→ WHAT YOU ARE ASKED TO DO:
From the line containing "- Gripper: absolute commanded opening" to the line containing "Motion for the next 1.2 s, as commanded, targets" in the records below, set down every line exactly as it stands, both ends included, and skip the pictures.

(Records from a data collection)
◇ ◇ ◇ ◇ ◇ ◇ ◇

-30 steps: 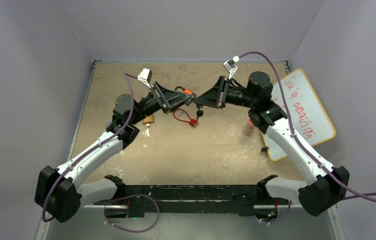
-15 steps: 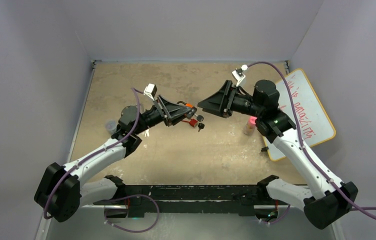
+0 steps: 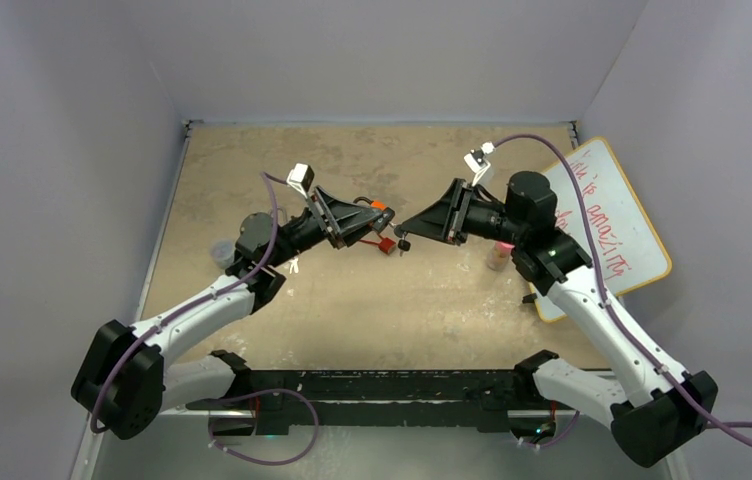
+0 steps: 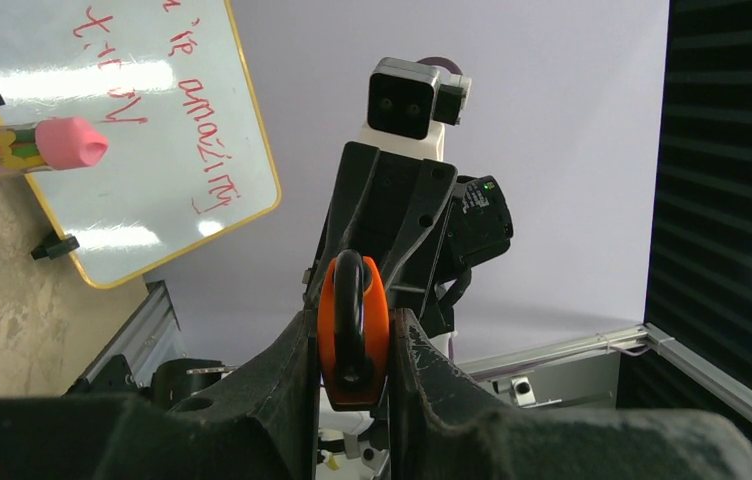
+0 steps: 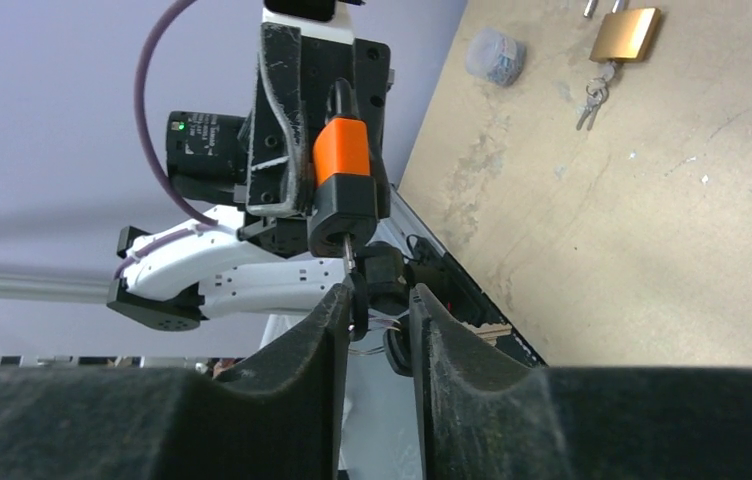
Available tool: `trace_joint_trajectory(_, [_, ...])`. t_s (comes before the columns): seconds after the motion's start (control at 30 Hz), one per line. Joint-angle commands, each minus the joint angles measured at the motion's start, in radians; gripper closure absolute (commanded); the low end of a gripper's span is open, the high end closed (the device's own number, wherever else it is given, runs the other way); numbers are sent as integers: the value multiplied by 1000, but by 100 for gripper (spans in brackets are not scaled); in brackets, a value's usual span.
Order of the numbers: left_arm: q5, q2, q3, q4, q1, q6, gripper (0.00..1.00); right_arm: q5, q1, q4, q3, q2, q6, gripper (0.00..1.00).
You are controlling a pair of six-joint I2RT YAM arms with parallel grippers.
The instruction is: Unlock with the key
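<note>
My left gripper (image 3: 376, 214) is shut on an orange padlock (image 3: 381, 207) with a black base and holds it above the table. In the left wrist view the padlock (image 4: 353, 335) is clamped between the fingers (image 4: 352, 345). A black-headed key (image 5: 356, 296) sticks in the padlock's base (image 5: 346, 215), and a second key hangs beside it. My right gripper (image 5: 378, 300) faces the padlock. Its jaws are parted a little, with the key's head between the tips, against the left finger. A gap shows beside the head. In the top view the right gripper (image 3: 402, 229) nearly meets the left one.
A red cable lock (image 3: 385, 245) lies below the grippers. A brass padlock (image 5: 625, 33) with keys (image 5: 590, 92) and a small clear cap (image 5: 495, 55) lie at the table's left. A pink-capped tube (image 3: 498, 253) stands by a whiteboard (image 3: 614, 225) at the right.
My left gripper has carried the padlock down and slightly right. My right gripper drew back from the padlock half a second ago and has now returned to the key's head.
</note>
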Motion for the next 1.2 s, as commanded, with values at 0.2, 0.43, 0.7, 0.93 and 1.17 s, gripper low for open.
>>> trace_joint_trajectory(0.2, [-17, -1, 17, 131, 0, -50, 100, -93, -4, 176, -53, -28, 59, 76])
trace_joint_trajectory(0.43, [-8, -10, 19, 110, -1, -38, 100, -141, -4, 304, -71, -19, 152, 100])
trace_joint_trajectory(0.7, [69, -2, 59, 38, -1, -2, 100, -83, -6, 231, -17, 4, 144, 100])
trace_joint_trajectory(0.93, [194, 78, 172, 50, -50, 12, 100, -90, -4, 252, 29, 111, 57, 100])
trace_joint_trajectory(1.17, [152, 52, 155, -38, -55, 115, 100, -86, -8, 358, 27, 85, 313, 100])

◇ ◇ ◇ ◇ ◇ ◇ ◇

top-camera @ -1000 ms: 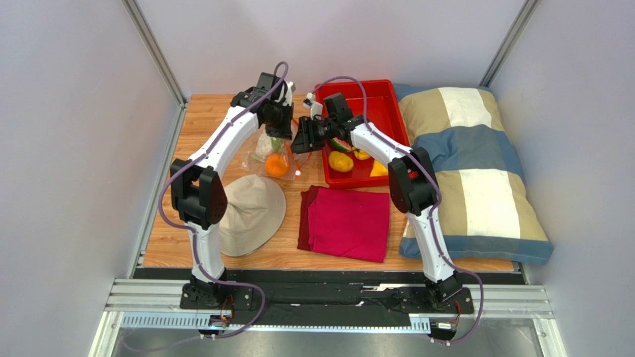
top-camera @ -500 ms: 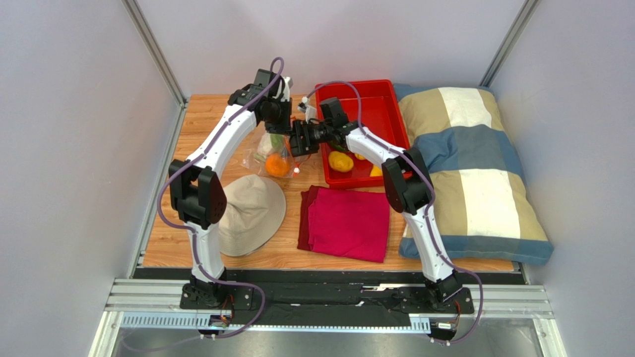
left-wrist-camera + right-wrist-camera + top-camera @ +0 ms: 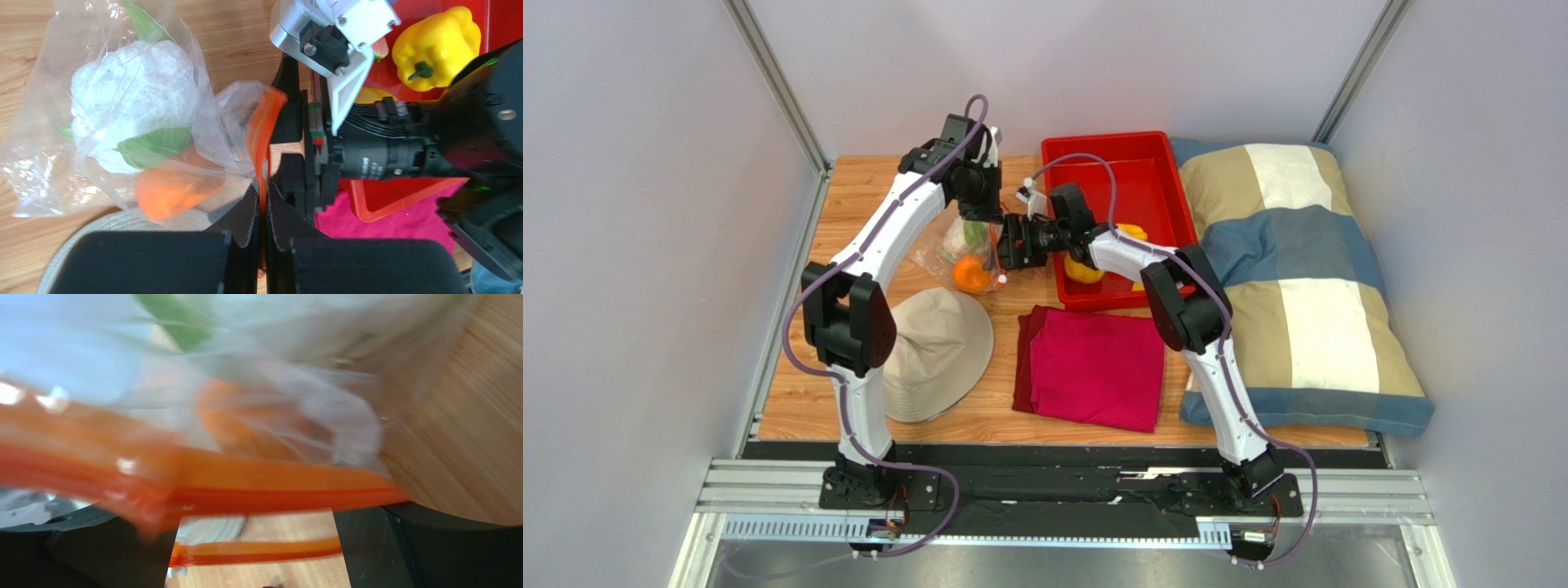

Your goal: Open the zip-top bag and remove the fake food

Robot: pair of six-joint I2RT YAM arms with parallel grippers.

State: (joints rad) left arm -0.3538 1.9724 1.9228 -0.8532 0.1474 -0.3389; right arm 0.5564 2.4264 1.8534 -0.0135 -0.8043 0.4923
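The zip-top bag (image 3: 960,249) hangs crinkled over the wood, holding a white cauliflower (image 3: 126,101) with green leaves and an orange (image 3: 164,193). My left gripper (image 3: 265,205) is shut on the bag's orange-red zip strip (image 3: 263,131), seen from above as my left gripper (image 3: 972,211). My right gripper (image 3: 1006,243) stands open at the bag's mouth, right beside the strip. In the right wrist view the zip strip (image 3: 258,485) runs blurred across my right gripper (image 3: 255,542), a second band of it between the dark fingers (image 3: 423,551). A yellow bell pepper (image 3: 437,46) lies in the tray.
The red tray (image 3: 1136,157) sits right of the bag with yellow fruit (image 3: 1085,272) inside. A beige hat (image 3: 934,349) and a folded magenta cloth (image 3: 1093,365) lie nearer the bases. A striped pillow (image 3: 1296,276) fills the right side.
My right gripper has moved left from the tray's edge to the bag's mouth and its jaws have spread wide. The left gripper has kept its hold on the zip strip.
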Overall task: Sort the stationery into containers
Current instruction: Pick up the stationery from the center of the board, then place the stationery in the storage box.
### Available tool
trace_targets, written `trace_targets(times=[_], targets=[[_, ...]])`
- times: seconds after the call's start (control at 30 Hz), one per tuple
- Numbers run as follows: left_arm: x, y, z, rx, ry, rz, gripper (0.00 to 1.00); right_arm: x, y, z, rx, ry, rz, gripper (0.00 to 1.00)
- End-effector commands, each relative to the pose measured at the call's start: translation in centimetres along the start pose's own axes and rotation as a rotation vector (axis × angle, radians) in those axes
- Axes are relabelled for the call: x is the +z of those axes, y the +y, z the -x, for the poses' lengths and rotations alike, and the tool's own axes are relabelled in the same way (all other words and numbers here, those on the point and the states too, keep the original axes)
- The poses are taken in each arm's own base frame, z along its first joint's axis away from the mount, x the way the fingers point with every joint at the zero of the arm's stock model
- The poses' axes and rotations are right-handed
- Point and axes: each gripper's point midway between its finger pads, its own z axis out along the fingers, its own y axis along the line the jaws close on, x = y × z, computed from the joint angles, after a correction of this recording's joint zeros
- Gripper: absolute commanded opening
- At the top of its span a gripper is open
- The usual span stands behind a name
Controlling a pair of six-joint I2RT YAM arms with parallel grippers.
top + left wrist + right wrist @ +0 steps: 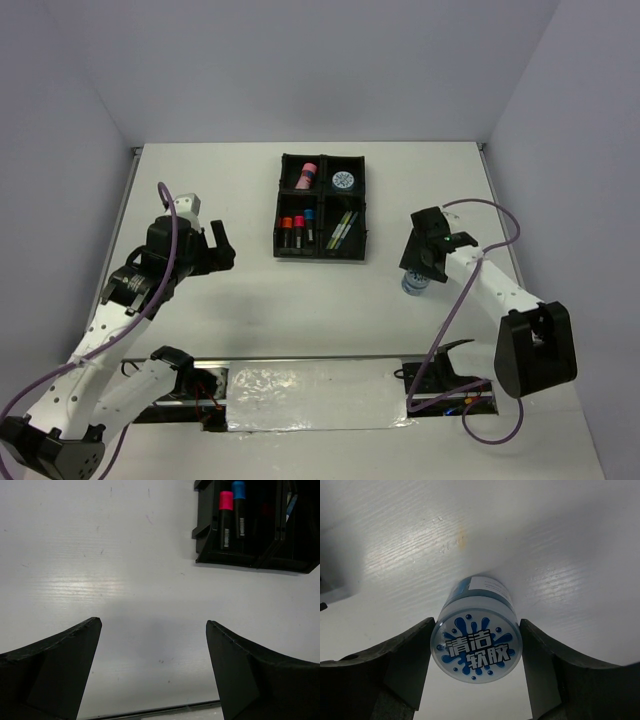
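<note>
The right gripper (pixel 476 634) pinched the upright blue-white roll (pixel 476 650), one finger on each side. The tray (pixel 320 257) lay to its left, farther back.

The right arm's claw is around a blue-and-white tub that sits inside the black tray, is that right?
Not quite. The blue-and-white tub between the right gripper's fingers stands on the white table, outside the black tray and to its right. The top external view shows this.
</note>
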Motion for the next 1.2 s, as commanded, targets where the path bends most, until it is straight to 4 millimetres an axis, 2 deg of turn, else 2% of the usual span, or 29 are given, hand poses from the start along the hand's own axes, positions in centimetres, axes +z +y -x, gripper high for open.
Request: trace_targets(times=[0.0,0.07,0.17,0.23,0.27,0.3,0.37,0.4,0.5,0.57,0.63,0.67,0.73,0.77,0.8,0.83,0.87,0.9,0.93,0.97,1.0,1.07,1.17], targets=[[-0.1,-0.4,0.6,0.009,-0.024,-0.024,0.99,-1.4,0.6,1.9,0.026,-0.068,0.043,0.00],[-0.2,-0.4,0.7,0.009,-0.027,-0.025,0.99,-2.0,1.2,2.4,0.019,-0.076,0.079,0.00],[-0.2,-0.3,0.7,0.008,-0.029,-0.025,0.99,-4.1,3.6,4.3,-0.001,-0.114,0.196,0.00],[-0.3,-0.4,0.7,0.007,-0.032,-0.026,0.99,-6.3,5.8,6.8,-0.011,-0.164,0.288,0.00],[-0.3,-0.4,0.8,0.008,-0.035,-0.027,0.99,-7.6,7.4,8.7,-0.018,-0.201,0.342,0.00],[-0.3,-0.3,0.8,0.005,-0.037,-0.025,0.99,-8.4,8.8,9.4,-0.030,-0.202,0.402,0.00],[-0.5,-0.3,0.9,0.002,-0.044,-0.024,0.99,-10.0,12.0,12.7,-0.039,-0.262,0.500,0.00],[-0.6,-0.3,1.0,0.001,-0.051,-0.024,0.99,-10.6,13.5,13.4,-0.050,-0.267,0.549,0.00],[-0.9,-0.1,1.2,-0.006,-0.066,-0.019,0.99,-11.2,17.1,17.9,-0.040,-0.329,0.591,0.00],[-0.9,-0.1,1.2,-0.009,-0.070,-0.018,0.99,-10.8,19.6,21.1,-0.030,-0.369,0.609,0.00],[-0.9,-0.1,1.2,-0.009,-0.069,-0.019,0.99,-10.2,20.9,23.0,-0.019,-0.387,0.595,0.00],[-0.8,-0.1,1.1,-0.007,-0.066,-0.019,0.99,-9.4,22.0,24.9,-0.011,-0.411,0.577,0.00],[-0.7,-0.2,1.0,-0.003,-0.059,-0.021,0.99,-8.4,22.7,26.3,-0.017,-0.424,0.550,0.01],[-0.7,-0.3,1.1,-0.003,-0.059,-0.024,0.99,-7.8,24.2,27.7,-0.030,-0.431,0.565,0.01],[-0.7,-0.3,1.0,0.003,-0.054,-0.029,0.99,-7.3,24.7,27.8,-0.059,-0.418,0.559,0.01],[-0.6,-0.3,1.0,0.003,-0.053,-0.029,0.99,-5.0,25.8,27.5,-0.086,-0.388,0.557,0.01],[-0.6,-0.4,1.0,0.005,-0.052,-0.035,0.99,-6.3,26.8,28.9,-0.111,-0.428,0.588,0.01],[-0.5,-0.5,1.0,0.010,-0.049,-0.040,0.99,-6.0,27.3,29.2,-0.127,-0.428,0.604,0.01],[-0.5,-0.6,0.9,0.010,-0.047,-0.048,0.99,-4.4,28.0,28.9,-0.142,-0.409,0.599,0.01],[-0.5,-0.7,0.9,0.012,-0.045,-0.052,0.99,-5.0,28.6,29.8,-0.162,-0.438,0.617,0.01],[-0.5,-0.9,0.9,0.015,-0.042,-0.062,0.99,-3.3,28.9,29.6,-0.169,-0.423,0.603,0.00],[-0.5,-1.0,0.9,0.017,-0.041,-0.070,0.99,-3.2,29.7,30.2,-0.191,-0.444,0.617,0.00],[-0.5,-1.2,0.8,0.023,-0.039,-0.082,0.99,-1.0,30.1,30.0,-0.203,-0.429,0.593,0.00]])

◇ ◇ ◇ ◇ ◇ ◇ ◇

→ TASK RESULT:
- Gripper: absolute commanded opening
- At the top of its span a gripper is open
- The usual span stands behind a name
Controlling a pair of six-joint I2RT YAM arms with parallel grippers.
top + left wrist + right wrist @ +0 steps: 
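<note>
The right gripper (pixel 476 634) pinched the upright blue-white roll (pixel 476 650), one finger on each side. The tray (pixel 320 257) lay to its left, farther back.

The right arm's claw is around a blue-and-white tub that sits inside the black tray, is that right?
Not quite. The blue-and-white tub between the right gripper's fingers stands on the white table, outside the black tray and to its right. The top external view shows this.
</note>
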Motion for the next 1.2 s, as commanded, targets where the path bends most, until it is straight to 4 millimetres an axis, 2 deg of turn, else 2% of the usual span, or 29 are given, hand poses from the start along the hand's own axes, positions in centimetres, axes +z +y -x, gripper high for open.

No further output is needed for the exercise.